Records excerpted from a collection
◆ ◆ ◆ ◆ ◆ ◆ ◆

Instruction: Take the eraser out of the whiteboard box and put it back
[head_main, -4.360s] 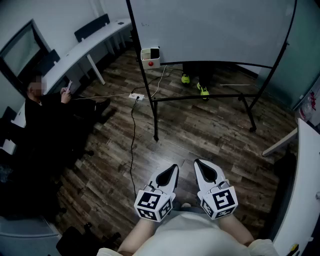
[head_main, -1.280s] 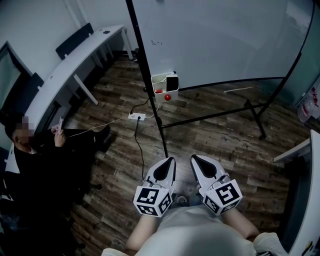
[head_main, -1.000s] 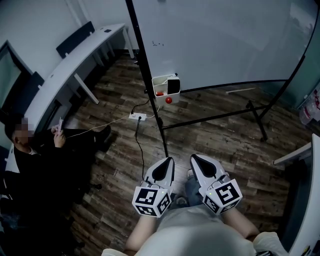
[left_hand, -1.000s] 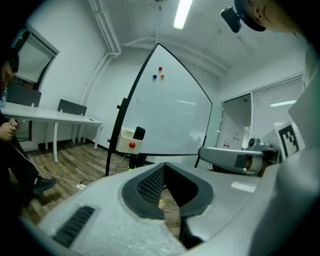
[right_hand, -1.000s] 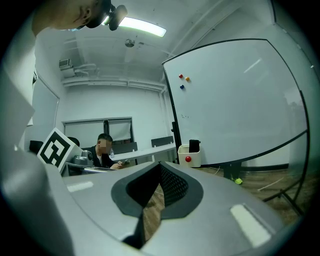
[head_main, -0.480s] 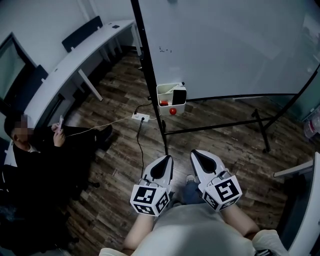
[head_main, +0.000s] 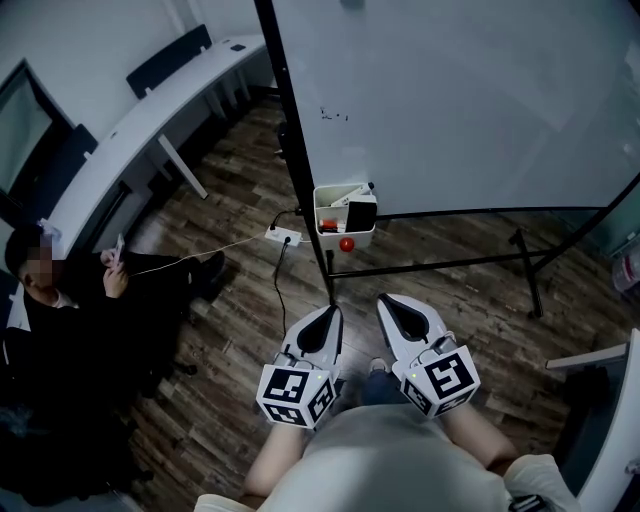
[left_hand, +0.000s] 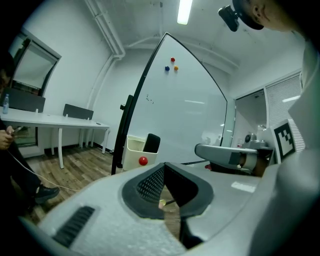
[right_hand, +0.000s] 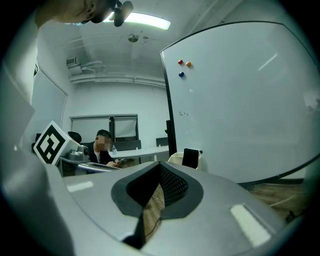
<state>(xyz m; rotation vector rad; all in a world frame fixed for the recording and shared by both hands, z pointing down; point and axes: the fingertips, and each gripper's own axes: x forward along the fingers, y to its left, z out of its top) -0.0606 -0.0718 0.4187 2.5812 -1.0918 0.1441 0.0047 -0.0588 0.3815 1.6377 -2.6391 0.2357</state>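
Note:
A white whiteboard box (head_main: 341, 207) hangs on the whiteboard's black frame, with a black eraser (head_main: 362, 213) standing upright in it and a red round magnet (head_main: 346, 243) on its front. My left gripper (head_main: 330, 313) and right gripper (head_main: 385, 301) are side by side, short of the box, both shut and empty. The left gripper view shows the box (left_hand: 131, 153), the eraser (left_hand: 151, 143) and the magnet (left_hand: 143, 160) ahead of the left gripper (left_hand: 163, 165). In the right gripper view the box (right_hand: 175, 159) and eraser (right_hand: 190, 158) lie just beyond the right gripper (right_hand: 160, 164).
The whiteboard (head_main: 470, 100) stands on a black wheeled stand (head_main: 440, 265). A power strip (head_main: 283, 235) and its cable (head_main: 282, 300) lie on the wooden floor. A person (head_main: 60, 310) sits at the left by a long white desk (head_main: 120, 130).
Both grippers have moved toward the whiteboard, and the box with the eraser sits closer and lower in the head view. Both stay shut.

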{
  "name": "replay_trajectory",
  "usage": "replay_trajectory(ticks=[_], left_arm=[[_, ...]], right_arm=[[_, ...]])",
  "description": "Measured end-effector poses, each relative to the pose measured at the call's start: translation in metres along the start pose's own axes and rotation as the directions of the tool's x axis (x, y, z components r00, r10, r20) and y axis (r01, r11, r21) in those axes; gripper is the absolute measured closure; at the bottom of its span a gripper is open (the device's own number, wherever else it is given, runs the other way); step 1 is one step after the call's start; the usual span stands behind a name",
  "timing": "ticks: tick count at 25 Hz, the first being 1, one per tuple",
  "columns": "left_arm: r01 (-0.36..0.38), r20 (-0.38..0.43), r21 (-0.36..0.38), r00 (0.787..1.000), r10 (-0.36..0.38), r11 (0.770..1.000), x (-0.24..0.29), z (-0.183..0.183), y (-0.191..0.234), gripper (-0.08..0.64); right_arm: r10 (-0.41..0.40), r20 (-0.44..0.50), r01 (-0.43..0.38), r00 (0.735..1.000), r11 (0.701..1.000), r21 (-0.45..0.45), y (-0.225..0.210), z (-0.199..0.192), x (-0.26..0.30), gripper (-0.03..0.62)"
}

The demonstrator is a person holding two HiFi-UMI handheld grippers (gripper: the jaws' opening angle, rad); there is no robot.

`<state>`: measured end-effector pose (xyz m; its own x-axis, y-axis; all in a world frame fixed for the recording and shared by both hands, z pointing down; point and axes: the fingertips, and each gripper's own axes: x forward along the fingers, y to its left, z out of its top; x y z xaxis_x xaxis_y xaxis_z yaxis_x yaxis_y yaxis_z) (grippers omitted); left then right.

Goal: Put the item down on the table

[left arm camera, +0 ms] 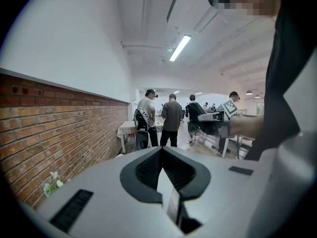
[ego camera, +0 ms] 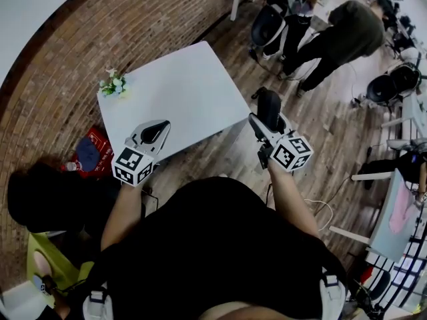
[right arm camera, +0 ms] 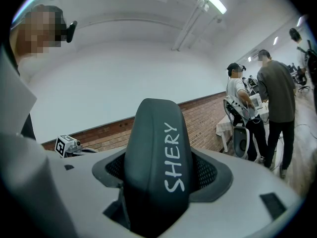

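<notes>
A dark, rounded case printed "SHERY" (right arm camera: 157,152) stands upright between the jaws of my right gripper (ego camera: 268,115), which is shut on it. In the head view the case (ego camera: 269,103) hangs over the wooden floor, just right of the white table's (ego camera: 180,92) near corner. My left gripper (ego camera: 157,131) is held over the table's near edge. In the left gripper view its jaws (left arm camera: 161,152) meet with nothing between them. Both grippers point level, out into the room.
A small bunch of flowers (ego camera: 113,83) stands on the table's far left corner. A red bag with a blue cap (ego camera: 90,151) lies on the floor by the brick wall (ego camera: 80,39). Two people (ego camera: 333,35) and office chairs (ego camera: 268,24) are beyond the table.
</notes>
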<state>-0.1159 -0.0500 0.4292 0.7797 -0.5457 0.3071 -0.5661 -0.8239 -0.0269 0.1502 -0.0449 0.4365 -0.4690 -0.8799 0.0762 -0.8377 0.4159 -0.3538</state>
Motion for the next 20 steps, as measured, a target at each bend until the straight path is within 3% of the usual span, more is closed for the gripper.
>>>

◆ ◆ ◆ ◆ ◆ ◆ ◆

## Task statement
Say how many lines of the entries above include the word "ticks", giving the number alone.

## Task output
2